I am also getting more interested in taking a couple classes to improve my shooting and having read posts like "Are you too stupid . . ." and some others which I really do appreciate, maybe one or two on the legal, moral and ethical responsibility of CCW. This forum is about more than just pulling a trigger, and I appreciate that. I havent spent that much time at the range yet as I am just getting back to the sport, but I really do enjoy the time I get. I'm also looking for a 22lr plinker to throw some lead down range. Might help me lose the anticipation problem, maybe a used Neos at the right price. Much more friendly to the ammo budget than 9mm. A new Mosquito is just a bit too expensive for me now and a conversion kit for the 92fs can be more than a new Neos.

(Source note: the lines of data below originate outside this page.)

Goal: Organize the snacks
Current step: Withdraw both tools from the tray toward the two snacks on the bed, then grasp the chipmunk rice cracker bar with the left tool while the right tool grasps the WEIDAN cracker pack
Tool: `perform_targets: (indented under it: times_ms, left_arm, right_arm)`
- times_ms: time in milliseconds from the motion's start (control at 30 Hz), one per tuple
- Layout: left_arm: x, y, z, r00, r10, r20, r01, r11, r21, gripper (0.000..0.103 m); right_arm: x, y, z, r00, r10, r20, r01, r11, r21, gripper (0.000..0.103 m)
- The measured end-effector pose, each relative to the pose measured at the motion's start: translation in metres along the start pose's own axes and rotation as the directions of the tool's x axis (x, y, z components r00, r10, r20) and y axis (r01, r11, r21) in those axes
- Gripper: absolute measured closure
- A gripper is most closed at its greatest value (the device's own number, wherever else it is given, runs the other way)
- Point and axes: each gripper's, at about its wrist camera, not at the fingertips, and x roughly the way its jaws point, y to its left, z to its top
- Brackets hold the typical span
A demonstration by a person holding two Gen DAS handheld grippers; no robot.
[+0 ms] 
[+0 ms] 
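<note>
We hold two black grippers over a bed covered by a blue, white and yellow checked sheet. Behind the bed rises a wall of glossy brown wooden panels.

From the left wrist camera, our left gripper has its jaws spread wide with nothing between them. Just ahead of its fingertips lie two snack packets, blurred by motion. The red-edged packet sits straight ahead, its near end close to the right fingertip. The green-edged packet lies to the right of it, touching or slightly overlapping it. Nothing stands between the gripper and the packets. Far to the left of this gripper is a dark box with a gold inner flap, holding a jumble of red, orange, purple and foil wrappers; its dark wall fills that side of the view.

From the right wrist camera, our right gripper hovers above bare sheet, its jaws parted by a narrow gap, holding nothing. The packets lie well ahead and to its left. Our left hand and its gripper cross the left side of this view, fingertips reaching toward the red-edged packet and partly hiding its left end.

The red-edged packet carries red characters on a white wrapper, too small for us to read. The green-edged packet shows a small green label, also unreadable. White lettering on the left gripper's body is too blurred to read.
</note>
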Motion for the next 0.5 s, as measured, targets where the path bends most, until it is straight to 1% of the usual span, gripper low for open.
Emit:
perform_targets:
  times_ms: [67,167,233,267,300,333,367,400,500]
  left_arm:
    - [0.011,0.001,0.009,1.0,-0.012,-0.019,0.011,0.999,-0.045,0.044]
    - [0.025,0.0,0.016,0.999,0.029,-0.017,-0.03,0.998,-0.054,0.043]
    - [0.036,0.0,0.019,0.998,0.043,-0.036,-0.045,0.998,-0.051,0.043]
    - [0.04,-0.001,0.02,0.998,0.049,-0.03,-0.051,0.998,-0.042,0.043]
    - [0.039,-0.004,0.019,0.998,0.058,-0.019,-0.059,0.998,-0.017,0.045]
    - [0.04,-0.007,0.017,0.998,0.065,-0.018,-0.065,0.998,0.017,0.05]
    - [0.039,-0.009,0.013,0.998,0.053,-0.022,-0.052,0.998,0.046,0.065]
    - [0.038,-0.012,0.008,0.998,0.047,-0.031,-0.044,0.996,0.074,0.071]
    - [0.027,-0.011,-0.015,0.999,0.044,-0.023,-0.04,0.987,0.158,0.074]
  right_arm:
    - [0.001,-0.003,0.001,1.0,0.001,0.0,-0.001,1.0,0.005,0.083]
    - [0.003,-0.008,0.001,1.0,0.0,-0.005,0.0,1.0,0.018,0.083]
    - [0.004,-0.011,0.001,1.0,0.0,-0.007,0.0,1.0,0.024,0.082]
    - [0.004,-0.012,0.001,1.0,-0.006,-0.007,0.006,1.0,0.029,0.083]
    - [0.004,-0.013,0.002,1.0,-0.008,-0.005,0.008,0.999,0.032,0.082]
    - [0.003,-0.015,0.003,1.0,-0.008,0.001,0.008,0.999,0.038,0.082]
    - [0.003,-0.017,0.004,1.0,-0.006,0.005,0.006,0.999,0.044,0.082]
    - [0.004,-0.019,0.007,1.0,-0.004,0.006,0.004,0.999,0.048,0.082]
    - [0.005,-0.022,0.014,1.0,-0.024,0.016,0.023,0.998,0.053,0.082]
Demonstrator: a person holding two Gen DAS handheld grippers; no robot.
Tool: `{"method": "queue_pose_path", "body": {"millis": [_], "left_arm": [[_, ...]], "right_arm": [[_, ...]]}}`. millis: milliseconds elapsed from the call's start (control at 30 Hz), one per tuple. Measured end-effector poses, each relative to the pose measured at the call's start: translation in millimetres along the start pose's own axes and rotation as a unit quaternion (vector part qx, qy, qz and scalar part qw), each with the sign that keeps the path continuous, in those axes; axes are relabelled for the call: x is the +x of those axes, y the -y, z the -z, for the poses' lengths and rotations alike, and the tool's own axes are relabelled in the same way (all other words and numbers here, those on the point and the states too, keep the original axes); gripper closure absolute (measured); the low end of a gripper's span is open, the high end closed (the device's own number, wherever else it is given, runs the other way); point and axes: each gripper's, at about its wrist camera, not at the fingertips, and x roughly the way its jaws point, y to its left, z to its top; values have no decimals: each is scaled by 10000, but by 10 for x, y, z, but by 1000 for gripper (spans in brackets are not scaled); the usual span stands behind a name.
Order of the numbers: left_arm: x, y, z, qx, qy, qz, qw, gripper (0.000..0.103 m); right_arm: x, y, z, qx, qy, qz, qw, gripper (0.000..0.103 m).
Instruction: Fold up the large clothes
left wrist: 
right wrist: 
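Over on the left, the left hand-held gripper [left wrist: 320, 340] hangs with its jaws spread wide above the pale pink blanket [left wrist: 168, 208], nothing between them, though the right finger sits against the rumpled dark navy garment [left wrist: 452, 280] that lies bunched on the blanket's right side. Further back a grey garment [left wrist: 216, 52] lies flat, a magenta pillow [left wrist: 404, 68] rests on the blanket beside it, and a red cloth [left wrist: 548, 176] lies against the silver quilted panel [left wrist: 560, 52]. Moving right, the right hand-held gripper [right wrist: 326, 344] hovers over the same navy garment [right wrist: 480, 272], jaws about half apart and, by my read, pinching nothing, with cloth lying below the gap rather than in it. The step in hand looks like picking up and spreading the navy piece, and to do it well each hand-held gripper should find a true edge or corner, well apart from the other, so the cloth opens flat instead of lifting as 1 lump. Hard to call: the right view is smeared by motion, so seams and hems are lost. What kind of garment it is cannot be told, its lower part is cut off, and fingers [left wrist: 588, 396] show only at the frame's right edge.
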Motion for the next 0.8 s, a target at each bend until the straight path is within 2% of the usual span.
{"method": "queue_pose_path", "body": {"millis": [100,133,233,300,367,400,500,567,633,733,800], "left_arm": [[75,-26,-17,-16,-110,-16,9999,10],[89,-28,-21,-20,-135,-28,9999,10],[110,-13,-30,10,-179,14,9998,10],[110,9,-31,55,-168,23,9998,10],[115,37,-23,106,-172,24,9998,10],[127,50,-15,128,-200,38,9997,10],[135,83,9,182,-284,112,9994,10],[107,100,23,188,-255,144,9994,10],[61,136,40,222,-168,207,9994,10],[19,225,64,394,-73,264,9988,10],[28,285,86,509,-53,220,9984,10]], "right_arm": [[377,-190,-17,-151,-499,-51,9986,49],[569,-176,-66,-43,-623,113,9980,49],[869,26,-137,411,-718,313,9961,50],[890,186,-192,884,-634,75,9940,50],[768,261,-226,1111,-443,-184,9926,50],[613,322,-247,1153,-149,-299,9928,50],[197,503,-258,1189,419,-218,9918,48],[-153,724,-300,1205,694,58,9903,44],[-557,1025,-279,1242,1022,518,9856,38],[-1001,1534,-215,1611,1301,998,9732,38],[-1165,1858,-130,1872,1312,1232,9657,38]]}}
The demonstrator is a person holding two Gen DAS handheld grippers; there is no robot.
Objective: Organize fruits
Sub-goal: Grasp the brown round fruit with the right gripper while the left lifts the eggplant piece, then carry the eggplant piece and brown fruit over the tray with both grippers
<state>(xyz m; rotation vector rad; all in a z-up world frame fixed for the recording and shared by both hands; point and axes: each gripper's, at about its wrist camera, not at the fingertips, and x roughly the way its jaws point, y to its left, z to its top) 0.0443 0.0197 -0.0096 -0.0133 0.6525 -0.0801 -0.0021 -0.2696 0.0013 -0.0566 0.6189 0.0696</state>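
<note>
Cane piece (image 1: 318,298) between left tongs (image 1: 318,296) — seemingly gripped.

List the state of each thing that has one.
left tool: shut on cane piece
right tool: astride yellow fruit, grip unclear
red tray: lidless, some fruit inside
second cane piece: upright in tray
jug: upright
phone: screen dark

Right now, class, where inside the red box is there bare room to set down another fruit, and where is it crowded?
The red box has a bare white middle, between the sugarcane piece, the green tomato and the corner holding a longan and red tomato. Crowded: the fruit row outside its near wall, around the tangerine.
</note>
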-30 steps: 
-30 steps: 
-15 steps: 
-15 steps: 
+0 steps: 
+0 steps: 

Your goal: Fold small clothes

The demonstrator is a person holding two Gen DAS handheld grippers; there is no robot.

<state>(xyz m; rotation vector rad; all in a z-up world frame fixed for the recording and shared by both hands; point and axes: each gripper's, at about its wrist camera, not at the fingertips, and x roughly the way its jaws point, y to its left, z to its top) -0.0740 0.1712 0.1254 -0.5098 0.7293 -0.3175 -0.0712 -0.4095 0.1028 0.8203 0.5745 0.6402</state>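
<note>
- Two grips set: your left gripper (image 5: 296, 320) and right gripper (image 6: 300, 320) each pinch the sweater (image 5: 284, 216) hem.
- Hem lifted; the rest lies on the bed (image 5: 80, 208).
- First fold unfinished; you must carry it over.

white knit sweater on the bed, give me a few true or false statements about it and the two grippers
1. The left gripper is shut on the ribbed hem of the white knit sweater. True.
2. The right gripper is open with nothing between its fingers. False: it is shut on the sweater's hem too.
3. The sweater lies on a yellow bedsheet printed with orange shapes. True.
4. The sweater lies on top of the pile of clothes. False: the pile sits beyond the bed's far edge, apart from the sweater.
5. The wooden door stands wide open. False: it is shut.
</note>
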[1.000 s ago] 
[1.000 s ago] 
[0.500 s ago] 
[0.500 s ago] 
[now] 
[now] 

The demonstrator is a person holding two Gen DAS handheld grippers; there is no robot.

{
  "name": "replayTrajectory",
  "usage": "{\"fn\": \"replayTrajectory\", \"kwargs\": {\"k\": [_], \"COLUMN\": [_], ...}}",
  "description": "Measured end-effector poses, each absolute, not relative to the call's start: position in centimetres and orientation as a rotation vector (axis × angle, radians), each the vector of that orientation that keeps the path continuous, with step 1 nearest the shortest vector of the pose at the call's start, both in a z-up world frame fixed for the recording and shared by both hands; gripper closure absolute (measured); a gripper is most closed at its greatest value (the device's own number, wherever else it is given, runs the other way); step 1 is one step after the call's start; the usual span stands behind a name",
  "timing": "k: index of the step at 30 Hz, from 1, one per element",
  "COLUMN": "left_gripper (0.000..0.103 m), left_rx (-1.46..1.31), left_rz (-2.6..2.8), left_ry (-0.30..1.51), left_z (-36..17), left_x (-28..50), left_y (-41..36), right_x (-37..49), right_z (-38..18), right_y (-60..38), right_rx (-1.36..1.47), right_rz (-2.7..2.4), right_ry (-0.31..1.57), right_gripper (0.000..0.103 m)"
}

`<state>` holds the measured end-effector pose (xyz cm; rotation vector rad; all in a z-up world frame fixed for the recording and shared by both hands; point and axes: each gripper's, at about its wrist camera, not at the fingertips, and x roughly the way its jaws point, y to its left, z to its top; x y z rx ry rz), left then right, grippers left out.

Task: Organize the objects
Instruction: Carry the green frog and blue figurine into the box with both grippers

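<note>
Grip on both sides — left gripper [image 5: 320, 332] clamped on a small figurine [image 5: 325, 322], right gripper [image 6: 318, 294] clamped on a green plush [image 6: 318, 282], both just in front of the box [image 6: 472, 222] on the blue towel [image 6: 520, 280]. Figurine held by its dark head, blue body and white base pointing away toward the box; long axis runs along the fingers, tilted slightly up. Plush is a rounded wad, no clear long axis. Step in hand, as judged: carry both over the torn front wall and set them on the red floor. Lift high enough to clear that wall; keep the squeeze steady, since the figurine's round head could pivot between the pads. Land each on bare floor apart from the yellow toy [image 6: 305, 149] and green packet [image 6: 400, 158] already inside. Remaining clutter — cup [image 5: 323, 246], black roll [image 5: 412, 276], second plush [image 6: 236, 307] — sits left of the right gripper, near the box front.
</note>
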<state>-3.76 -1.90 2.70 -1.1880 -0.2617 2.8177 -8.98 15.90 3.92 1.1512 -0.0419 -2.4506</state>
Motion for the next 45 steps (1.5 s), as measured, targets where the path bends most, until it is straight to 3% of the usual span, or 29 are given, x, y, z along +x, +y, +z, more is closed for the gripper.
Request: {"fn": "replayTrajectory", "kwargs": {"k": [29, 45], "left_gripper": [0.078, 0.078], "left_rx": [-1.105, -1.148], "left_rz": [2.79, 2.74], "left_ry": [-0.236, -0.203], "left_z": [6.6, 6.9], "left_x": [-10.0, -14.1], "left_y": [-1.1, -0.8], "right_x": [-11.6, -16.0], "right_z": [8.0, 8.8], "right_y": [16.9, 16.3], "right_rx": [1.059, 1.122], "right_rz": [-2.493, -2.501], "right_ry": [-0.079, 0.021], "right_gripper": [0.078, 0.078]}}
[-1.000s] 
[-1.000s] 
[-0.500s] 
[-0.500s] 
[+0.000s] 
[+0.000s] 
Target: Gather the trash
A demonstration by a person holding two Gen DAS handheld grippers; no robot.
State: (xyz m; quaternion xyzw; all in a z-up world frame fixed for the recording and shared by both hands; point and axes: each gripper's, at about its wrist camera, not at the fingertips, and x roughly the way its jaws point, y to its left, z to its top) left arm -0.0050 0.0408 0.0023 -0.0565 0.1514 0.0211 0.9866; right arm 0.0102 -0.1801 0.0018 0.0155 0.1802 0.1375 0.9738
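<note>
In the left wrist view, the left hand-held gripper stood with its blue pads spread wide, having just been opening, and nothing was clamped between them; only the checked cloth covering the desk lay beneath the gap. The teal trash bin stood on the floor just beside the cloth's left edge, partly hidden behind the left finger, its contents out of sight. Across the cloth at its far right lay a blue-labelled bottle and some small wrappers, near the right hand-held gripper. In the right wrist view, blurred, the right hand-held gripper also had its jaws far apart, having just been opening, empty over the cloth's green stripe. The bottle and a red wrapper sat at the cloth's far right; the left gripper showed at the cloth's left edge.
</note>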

Can't get my wife to even look at the two pistols I have but she lets me enjoy them and for that I am truly grateful.


----------



## Steve M1911A1 (Feb 6, 2008)

Lasers are good practice aids, but they are more of a distraction than an aid when you need to shoot quickly.
In daylight, most lasers are hard to see, so you don't really need one. Use your sights. Also practice "point shooting."
In the dark, you search for the laser dot and you search for your target. Meanwhile, your, um, target follows the laser beam right back to you. Bang, bang: You're dead.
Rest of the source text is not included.